John commences: “In the beginning was the Word…” No first century Jew would have missed the significance of that opening phrase, for the first word of the Hebrew Scriptures, bereshit, means precisely “beginning.” The evangelist is signaling that the story he will unfold is the tale of a new creation, a new beginning. The Word, he tells us, was not only with God from the beginning, but indeed was God. Whenever we use words, we express something of ourselves. For example, as I type these words, I’m telling you what I know about the prologue to the Johannine Gospel; when you speak to a friend, you’re telling him or her how you feel or what you’re afraid of; when an umpire shouts out a call, he’s communicating how he has assessed a play, etc. But God, the sheer act of being itself, the perfect Creator of the universe, is able utterly to speak himself in one great Word, a Word that does not simply contain an aspect of his being but rather the whole of his being. This is why we say that the Word is “God from God, Light from Light, True God from True God;” and this is why St. John says that the Word was God.

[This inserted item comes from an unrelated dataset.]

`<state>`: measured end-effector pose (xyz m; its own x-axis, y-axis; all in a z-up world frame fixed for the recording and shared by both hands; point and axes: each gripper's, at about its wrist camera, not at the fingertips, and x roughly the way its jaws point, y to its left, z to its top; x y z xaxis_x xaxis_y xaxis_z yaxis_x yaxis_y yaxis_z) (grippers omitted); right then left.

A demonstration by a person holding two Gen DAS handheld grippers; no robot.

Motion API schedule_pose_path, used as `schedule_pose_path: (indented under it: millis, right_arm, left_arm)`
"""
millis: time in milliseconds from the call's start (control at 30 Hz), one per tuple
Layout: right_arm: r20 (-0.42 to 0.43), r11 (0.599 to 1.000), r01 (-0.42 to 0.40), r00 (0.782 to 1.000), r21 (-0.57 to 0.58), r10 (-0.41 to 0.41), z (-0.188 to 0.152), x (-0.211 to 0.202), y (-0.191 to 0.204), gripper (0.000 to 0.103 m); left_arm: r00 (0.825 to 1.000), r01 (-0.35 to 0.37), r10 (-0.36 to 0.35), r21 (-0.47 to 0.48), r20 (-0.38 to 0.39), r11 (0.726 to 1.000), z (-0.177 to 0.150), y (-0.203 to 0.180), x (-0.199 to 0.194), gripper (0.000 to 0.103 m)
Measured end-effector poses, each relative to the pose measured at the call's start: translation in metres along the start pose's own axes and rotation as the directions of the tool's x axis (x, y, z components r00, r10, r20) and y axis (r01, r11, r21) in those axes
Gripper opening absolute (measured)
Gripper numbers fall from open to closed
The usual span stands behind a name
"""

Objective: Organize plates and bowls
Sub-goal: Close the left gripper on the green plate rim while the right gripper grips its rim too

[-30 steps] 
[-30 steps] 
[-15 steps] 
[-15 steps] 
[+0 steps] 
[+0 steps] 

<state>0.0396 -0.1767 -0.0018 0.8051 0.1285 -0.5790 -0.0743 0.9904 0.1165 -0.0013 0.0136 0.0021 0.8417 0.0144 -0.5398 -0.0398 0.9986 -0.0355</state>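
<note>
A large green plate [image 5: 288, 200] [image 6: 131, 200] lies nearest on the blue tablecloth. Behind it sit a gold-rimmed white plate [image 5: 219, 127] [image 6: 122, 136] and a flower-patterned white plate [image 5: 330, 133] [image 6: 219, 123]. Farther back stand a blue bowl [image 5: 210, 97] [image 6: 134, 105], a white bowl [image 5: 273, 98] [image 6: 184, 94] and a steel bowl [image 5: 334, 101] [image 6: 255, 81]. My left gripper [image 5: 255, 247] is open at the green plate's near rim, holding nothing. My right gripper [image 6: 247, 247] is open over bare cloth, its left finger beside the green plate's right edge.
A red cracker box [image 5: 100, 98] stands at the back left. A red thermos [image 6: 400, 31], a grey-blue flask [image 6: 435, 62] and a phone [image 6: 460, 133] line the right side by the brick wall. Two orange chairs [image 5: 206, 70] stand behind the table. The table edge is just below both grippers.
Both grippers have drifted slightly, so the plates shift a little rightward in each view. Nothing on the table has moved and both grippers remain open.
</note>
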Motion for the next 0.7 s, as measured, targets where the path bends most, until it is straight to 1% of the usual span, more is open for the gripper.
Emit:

Then we hear that through this Word “all things came to be.” The Logos of God would necessarily contain the fullness of rationality and order, for he is nothing other than the mind of God. Hence when the Father made the universe, he “consulted” the Son, the way that an artist might consult a preliminary draft or an architect a diagram. The Word is the prototype in which all forms of reasonable structure are implicitly present. And this is precisely why the universe is not dumbly there but intelligibly there, why it is marked, in every nook and cranny, by reasonability. As I have argued elsewhere, this mystical theology of creation through the Word is one of the conditions for the possibility of the physical sciences, for every scientist must assume the intelligibility of what she investigates.

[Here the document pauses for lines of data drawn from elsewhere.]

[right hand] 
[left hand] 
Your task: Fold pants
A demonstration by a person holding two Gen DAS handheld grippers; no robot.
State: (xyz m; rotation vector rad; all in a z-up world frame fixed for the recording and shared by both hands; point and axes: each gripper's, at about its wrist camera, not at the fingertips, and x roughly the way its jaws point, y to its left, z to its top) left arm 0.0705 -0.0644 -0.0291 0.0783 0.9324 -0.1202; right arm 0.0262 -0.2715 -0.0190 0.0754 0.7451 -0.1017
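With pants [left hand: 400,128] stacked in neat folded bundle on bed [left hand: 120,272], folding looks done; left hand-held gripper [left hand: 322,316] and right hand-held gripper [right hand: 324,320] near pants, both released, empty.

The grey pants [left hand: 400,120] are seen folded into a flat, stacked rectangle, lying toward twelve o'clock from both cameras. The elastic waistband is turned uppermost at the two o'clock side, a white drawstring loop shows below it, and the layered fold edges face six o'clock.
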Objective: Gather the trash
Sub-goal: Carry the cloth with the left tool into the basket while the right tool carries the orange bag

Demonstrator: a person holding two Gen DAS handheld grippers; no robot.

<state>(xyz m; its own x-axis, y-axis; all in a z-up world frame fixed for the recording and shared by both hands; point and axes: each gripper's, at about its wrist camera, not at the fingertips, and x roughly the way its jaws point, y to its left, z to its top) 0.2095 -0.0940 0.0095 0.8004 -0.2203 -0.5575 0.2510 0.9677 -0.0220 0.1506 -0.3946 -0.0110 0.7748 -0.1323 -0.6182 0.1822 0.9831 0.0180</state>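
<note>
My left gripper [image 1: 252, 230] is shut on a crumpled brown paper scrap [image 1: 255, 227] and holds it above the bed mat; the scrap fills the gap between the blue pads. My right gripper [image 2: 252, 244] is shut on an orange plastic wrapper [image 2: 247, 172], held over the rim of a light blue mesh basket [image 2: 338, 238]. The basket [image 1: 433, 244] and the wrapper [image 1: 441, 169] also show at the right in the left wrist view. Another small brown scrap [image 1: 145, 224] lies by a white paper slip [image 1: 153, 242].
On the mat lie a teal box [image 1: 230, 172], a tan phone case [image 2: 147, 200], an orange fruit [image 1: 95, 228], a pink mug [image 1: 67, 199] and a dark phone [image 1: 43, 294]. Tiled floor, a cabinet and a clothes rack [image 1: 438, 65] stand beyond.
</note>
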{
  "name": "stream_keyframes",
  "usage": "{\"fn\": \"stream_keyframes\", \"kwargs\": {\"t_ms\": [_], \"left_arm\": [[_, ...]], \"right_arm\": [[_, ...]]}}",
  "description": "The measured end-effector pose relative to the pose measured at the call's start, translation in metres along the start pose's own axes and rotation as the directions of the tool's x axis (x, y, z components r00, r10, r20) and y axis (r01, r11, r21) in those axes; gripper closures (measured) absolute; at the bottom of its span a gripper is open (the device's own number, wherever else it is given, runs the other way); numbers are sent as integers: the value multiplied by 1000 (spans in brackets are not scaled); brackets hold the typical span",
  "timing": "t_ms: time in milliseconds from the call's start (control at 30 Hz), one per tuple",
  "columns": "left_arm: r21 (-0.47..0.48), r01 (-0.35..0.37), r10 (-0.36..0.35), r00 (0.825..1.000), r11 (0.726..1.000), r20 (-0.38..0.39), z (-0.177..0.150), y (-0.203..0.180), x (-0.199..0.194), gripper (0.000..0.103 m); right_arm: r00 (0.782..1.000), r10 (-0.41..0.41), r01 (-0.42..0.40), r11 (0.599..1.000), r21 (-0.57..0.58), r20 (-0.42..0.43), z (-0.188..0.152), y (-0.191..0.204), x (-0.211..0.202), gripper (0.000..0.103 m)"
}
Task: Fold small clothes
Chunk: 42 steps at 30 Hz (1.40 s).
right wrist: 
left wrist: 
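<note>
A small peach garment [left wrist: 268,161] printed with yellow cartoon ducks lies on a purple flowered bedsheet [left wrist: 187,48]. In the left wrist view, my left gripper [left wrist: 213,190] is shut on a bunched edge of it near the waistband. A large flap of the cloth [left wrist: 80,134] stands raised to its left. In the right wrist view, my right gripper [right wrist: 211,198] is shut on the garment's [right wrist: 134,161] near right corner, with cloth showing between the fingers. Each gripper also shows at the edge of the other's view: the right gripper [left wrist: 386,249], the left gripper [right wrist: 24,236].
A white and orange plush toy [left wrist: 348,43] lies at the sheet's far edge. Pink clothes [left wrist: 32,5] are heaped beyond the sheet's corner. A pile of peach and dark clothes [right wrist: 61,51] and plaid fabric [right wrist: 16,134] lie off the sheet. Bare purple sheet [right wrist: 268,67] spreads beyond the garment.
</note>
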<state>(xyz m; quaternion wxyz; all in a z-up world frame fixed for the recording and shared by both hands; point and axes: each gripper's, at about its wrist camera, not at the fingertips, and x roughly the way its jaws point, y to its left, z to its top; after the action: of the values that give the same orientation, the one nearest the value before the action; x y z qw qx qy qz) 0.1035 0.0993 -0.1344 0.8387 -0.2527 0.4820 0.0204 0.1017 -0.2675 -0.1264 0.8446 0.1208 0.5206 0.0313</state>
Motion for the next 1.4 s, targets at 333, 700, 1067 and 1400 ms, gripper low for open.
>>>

Next, we are told of a “man sent by God” whose name was John. The Baptist came, St. John tells us, “as a witness to speak for the light,” for he was not, himself, the light. From time immemorial, God has sent messengers, spokespersons. Think of all of the prophets and patriarchs of Israel, indeed of every sage, philosopher, artist, or poet who has communicated something of God’s truth and beauty. All of these could be characterized as witnesses to the light. The point is that the one to whom the Baptist bears witness is someone qualitatively different, not one more bearer of the Word, however impressive, but the Word himself. What is being held off here is the tendency—as prevalent today as in the ancient world—to domesticate Jesus and turn him into one more in a long line of prophets and seers.

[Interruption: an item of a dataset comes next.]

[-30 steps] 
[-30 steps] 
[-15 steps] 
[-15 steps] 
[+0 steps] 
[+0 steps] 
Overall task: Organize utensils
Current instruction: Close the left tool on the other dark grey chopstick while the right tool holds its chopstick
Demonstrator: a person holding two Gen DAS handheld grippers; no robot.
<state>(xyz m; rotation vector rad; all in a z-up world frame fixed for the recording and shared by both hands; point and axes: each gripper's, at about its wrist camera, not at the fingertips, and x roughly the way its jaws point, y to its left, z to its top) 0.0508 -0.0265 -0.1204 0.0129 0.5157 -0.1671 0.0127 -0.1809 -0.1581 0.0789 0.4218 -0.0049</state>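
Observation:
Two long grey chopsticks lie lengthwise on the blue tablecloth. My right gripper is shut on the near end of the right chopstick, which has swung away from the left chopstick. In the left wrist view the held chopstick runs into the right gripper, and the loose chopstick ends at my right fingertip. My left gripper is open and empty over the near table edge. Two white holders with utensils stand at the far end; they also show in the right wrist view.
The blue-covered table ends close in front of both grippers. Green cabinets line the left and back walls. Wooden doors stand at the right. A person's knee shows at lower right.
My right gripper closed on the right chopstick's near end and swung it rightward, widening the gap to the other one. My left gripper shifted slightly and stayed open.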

“He was in the world that had its being through him, and the world did not know him.” In that pithily crafted line, we sense the whole tragedy of sin. Human beings were made by and for the Logos and therefore they find their joy in a sort of sympathetic attunement to the Logos. Sin is the disharmony that comes when we fall out of alignment with God’s reasonable purpose. But then comes the incomparably good news: “But to those who did accept him he gave power to become children of God.” It is a basic principle of nature that nothing at a lower level of being can rise to a higher level unless it is drawn upward. A chemical can become part of a more complex structure only if it is assimilated by a plant; a plant can become ingredient in a sentient nature only if it is devoured by an animal; an animal can participate in rationality only if it is taken in by a human being. By this same principle, a human being can become something higher, not through his own efforts, but only when a superior reality assimilates him. The Church fathers consistently taught that God became human so that humans might become God, which is to say, participants in the divine nature. In a word, we can become children of God precisely because God reached down to us and became a son of man.
The entire prologue comes to its climax with the magnificent phrase, “the Word was made flesh and lived among us.” The gnostic temptation has tugged at the Church, on and off, for nearly the past two thousand years. This is the suggestion, common to all forms of puritanism, that the spiritual is attained through a negation of the material. But authentic Christianity, inspired by this stunning claim of St. John, has consistently held off gnosticism, for it knows that the Word of God took to himself a human nature and thereby elevated all of matter and made it a sacrament of the divine presence.
The Greek phrase behind “lived among us” is literally translated as “tabernacled among us” or “pitched his tent among us.” No Jew of John’s time would have missed the wonderful connection implied between Jesus and the temple. According to the book of Exodus, the Ark of the Covenant—the embodiment of Yahweh’s presence—was originally housed in a tent or tabernacle. The evangelist is telling us that now, in the flesh of Jesus, Yahweh has established his definitive tabernacle among us.
All of this sublime theology is John the Evangelist’s great Christmas sermon. I would invite you to return to it often this season in prayer and meditation.